SABMiller unveils sustainability strategy

By Oliver Nieburg

- Last updated on GMT

Related tags Recycling Brewing

SABMiller has introduced a series of projects and schemes in a new sustainability report as it aims to reduce emissions on beer by 50 per cent by 2020, cut water use a quarter by 2015, and take advantage of lightweight packaging.

In its recently published Sustainable Development Report it outlined how savings had been achieved in water usage, energy consumption, packaging and waste and set its targets for the future.

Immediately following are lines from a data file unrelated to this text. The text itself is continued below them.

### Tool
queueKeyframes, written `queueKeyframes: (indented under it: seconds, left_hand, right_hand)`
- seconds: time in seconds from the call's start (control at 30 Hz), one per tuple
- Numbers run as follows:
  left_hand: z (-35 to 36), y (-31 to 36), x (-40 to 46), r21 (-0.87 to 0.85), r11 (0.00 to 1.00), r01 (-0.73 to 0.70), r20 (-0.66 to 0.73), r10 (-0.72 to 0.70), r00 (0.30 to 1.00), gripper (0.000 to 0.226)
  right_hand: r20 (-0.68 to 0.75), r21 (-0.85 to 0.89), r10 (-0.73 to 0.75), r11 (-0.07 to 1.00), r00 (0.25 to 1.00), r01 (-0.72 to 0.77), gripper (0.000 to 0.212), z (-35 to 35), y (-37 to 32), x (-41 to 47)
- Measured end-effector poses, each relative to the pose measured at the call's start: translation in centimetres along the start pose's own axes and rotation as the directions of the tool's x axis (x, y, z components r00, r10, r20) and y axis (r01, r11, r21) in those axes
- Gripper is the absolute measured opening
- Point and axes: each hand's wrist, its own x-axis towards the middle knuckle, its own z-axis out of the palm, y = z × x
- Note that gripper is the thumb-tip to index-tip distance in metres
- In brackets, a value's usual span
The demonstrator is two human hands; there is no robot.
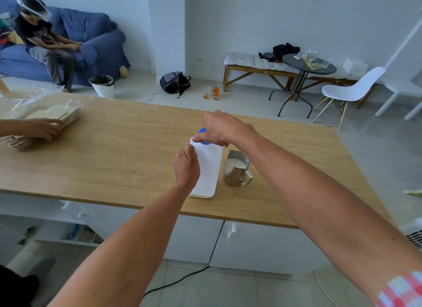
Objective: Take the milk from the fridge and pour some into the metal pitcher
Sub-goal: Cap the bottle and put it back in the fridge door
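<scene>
At frame centre, on the wooden table (114, 151), left hand (186, 167) wrapped around the left side of the upright white milk bottle (209, 169), clamped on it. Above, right hand (222, 129) over the bottle's top, fingers pinched on the blue cap (202, 130). Just right of the bottle, apart from both hands, metal pitcher (236, 168) with milk inside.

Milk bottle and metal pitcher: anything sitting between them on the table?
Nothing. In the head view, the white milk bottle stands just left of the metal pitcher, with only a narrow strip of bare wooden table between them.
</scene>
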Motion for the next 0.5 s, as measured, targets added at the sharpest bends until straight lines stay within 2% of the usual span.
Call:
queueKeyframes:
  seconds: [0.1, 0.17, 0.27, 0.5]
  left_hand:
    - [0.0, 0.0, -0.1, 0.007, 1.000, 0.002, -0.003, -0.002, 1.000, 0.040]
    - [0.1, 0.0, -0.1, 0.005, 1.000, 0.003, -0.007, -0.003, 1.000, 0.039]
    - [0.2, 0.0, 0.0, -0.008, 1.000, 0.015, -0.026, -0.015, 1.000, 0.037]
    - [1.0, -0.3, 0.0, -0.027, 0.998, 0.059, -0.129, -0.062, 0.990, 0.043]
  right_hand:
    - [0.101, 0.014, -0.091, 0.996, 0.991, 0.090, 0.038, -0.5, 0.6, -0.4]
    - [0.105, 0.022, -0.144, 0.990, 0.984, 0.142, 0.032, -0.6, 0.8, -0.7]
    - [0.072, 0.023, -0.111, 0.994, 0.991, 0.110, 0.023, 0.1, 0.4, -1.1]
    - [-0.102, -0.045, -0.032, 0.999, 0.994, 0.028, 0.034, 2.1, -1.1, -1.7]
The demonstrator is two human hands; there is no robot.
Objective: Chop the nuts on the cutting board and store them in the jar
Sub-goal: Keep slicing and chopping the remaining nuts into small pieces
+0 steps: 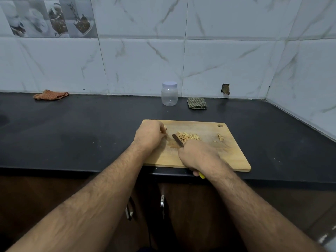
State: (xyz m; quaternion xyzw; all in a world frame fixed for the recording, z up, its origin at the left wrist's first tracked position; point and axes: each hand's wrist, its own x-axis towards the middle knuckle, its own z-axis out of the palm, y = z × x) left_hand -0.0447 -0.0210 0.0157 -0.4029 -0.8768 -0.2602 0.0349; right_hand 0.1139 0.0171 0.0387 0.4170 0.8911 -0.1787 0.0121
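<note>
Wooden board [209, 153]: right hand [198, 155] grips knife [177, 140] beside nuts [189, 136]; left hand [149, 135] curled.

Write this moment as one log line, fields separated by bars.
stage: chopping | right hand: grips knife | left hand: on cutting board | nuts: piled | jar: lidded, empty

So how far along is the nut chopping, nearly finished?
Partly. A pile of slivered nuts already lies on the cutting board. The right hand grips the knife, and the left hand seems to pinch a nut. A few whole nuts wait. The jar stands empty, lid on.
</note>
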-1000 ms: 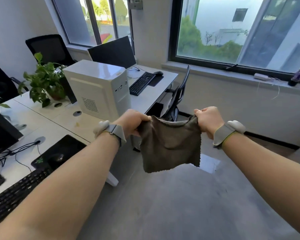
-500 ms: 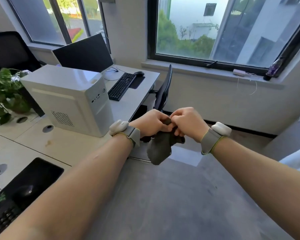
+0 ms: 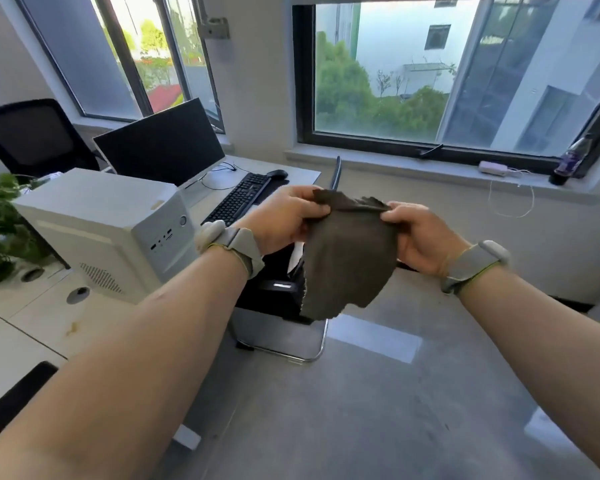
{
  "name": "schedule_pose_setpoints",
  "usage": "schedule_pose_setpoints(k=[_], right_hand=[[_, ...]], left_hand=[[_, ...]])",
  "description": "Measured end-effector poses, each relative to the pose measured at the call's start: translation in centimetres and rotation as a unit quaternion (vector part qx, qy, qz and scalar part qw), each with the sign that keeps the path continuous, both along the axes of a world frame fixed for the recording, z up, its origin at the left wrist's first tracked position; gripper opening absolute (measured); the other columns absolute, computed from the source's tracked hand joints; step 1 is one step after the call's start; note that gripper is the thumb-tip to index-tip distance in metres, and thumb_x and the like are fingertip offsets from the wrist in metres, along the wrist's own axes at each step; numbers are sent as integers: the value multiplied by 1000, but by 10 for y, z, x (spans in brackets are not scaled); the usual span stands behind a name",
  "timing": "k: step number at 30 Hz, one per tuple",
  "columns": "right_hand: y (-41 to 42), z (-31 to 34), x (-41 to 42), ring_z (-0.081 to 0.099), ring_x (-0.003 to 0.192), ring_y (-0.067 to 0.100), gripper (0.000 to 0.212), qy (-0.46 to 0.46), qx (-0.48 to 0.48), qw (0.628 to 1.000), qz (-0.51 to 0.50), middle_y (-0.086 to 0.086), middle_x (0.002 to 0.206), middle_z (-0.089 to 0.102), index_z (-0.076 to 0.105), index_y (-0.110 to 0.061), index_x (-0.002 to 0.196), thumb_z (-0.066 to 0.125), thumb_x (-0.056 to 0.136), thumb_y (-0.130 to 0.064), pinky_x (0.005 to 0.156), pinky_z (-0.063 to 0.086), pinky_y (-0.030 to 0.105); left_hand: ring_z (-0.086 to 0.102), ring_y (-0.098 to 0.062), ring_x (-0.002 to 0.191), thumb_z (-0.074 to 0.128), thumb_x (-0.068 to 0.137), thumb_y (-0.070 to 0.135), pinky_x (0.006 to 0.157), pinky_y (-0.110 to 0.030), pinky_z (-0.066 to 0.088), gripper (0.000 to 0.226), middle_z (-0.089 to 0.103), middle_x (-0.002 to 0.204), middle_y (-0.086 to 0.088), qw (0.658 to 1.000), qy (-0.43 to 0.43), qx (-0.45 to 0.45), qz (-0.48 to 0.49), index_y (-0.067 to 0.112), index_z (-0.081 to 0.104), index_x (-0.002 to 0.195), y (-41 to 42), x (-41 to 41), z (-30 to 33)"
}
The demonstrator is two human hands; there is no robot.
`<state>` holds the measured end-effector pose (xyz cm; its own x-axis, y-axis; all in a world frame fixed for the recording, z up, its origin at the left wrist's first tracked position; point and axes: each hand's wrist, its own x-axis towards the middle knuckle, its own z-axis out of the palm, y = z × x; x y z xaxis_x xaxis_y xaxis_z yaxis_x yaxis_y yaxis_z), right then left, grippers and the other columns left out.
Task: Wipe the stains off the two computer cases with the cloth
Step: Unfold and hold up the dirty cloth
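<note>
Brown cloth (image 3: 349, 258) pinched in our left hand (image 3: 284, 223) and right hand (image 3: 420, 237), we should fold it into a firm pad before the white case (image 3: 111, 230).

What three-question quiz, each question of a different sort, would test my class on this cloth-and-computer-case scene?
1. True or false: the cloth is held by both the left hand and the right hand.
2. Multiple choice: the white computer case stands A) on the floor, B) on the desk, C) on the windowsill.
3. Fill in: the cloth hangs in the air and is ____ touching the case.

Key
1. True: each hand pinches its top edge.
2. B
3. not
</note>
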<state>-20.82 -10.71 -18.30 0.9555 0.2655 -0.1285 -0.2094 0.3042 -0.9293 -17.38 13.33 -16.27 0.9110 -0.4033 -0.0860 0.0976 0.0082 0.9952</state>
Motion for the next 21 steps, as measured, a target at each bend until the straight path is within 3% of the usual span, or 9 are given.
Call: schedule_pose_setpoints(k=[1,3,5,7,9,11,14,18,21], right_hand=[[-8,11,15,69,96,30,32,10,66,998,15,17,106,70,69,-7,108,69,83,-26,89,57,40],[-14,12,30,68,115,31,49,25,74,996,49,17,127,70,64,-6,128,61,91,-37,101,55,43],[-27,-5,49,71,107,30,31,17,-21,999,32,17,120,72,68,-2,119,64,96,-22,90,60,37],[-47,-29,67,72,94,28,17,18,-84,996,-15,19,109,73,71,0,108,64,98,-11,81,62,33],[-65,-43,83,71,93,29,20,60,-100,993,-3,20,107,73,73,-1,107,60,102,-15,82,61,36],[-90,-50,100,75,90,25,24,127,-141,982,24,15,101,77,72,-3,110,61,103,-23,78,63,39],[-122,-59,130,69,56,14,22,186,-220,957,-25,3,71,72,70,-4,108,67,100,-25,57,59,33],[-153,-63,172,72,85,26,38,160,-160,967,-114,13,102,70,62,-5,122,78,88,-12,72,63,40],[-168,-58,198,71,96,30,53,54,-219,966,-127,17,114,68,63,-14,121,77,76,11,91,60,48]], left_hand=[[68,-26,89,64,95,8,78,-35,59,31,69,108,-16,997,3,-61,35,0,67,125,-15,17,14],[69,-29,98,72,88,48,87,-39,56,57,72,110,-9,994,22,-68,77,9,68,130,-35,40,24],[72,-27,101,68,81,68,88,-42,57,70,74,111,-1,995,81,18,54,18,70,129,-62,59,11],[72,-24,84,75,82,51,81,-38,58,51,72,105,-8,988,142,65,8,14,71,116,-89,68,-20],[67,-22,72,76,88,14,77,-39,56,18,65,104,-18,983,153,98,23,13,61,97,-109,76,-43],[67,-25,82,72,85,-7,81,-44,57,31,67,114,-22,975,155,128,91,15,52,93,-130,93,-60],[65,-28,112,81,78,-1,90,-47,58,70,63,130,-15,970,164,142,111,10,50,140,-151,118,-67],[63,-29,112,81,69,-10,96,-50,57,94,59,124,-9,974,134,160,81,22,43,149,-173,160,-61],[59,-24,109,75,68,-16,82,-39,59,89,52,128,-6,970,25,241,31,29,53,142,-190,191,-57]])
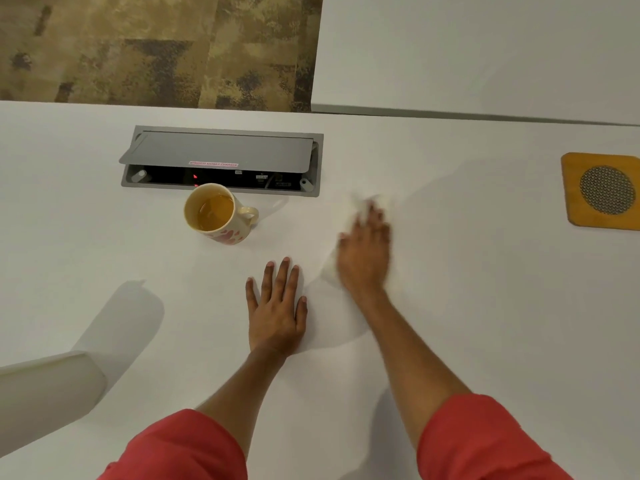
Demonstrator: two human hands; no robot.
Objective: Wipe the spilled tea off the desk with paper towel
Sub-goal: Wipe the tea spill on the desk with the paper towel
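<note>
**Soft towel under a flat palm, a full mug close by**

The paper towel lies on the white tabletop to the right of the mug, about level with it and well apart. The right hand lies on top of it, palm down; the hand is motion-blurred, so whether its grip is flat fingers pressing or a light pinch of the sheet I cannot tell. White edges of towel show beyond the fingertips and at the side of the hand nearer the mug. The left hand rests flat on the tabletop nearer the person than the mug, fingers straight and spread, holding nothing.

The towel looks thin, limp and very light; once damp it will likely tear or bunch up, so it is best handled by pressing with the whole palm rather than dragging it by a corner. No tea stain is plainly visible on the white surface.

The mug is filled with tea nearly to the brim and would slop if knocked, so strokes toward it should stop short. Just behind the mug sits an open socket box with live electronics: liquid should be kept away from it. Away from the mug, toward the wooden coaster, the tabletop offers broad room, and the far edge lies well behind the mug.
</note>
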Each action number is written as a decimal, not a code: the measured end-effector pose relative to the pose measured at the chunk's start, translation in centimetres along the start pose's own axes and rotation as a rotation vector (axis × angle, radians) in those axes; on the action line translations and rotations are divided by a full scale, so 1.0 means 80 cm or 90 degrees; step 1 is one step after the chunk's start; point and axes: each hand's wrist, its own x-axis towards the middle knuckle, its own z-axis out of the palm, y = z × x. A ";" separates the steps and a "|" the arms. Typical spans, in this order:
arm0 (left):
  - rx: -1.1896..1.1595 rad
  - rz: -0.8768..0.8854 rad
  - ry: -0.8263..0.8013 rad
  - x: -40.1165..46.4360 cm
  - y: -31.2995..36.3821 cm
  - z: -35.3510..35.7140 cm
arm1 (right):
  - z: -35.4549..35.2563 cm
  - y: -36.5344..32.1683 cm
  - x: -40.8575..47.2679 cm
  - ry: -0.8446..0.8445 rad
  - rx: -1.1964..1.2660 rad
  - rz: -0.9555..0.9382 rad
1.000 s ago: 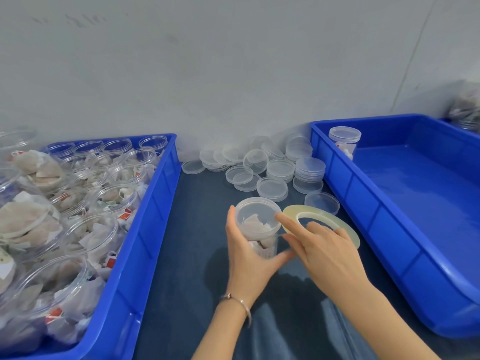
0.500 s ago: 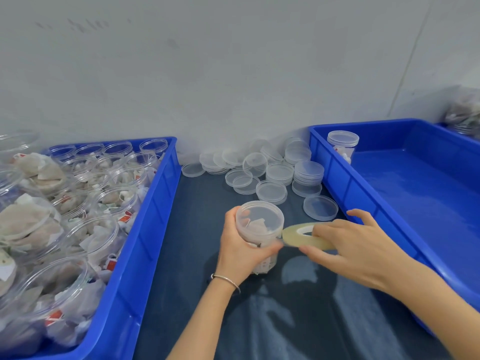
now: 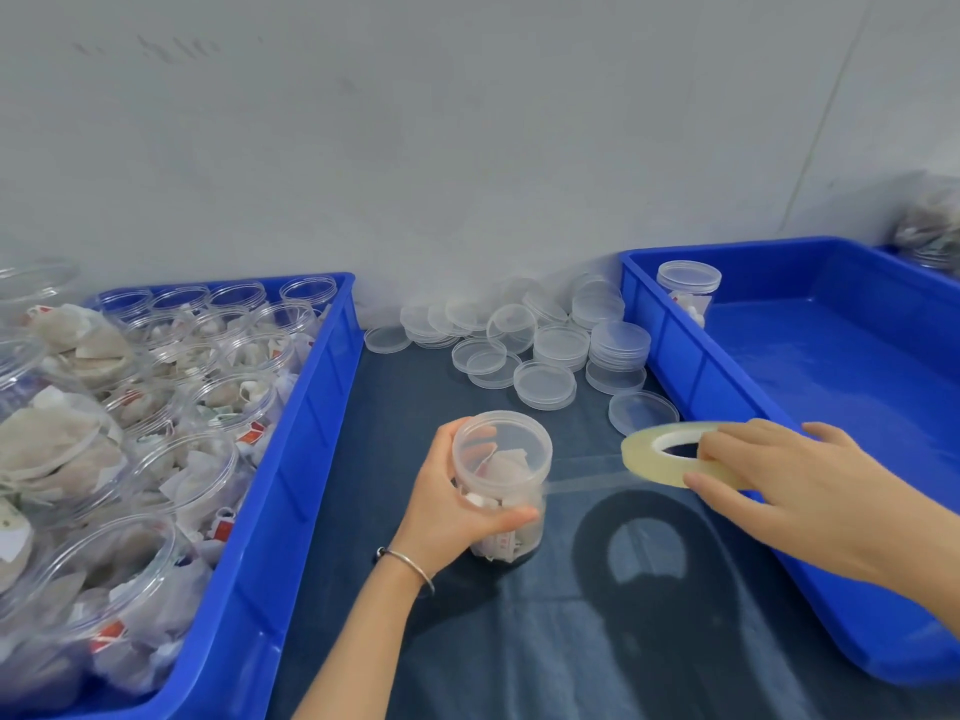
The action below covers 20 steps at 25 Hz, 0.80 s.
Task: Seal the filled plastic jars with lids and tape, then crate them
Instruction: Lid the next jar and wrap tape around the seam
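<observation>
A clear lidded jar (image 3: 503,475) filled with tea bags stands on the dark cloth in the middle. My left hand (image 3: 452,506) grips it from the left, thumb across its front. My right hand (image 3: 779,485) holds a roll of clear tape (image 3: 670,454) to the jar's right. A stretched strip of tape (image 3: 587,483) runs from the roll to the jar's side, just under the lid. One sealed jar (image 3: 688,291) stands in the far left corner of the right blue crate (image 3: 737,407).
The left blue crate (image 3: 306,439) is packed with several open filled jars (image 3: 156,407). Stacks of loose clear lids (image 3: 545,350) lie by the wall between the crates. More bagged jars (image 3: 930,231) sit at the far right edge.
My right hand has pulled the tape roll away to the right, drawing a strip of tape out from the jar. My left hand keeps its grip on the jar.
</observation>
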 end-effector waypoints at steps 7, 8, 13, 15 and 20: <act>-0.036 -0.008 -0.034 -0.007 -0.008 -0.010 | 0.028 -0.031 0.046 0.077 -0.121 0.073; -0.037 -0.010 -0.038 -0.007 -0.008 -0.011 | 0.032 -0.035 0.054 0.092 -0.111 0.072; -0.034 -0.021 -0.067 -0.006 -0.009 -0.018 | 0.051 -0.049 0.096 0.117 -0.012 0.044; -0.025 -0.017 -0.089 -0.004 -0.008 -0.021 | 0.055 -0.056 0.108 0.143 -0.001 0.026; -0.014 -0.008 -0.127 0.002 -0.008 -0.027 | 0.054 -0.073 0.128 0.170 0.000 -0.024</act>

Spent grain and other energy alternatives

It said total energy consumption in 2009 was 23 Terajoules (TJ) (equivalent to 2.3m tonnes of CO2), a 3 per cent improvement on the previous year. SAB said it aims to reduce emissions from onsite energy use by 50 per cent per hectolitre of beer between 2008 and 2020.

Schemes to reduce its dependence on coal were said to be well under way. At its Alrode Brewery, South Africa, SAB said it has developed a biogas recovery plant, using an anaerobic digestion process. And in Hungary absorption cooling, using waste heat from the brewing process was another example.

The report suggested that spent grains – a waste product from the brewing process – could provide a significant proportion of the energy requirements in SAB plants. As part of a £27 million partnership, it said it was working in the UK with the Biotechnology and Biological Sciences Research Council (BBSRC) to realise this potential. The joint research is looking at Lignocellulosic Conversion to Ethanol (LACE) from spent grains, according to the report.

Since January 2009, the Grolsch brewery in the Netherlands has saved more than 100,000 kWh a month using light and ventilation control systems, without significant capital investment, it added. And shifts in operations, such as the decision to brew Coors light at the Ft. Worth brewery, have allowed the business to ship via a much closer distributer, it said.

Water usage: technologies in Africa

In order to cut its water use by a quarter by 2015, the company, which last year used 722 m hectoliters of water to produce its beer, said it was looking into recycling water in secondary processes such as cooling and cleaning. It has set targets to reduce water use per hectolitre of beer by 25% between 2008 and 2015, equating to an average water consumption of 3.5 hectolitres.

New technologies and equipment were said to have led to a slight annual water usage reduction. Accra Breweries in Ghana, for example, installed a new cooling tower using recycled water, cutting consumption by 10%, according to the firm.

It added that it plans to invest in three new effluent treatment systems in Uganda, Tanzania and Panama and upgrade two effluent treatment plants in Ecuador and Colombia in order to meet its targets.

Packaging and waste: lightweighting and PET plastic

The company said it was exploring the use of PET plastic bottles, adding that it had undertaken a review of national recycling infrastructures for PET bottles in over 40 countries.

It also wanted to further exploit lightweight packaging to reduce the 2.8 million tonnes of waste it produced last year.​In 2009 its Czech business, Plzeňský Prazdro, completed a lightweighting exercise to reduce the average weight of its glass bottles to 0.64g/ml two other SAB bottles were also said to have achieved weight savings.

The company continued that it would look to reconfigure products within cartons to fit more in or changing the material used, for example, from corrugate board to film – thus cutting the use of outer cartons or boxes.

SAB said it had also introduced a number of scuff-resistant coatings to extend the life of returnable bottles, but conceded recycling infrastructures in certain regions meant returnables were not always a viable option.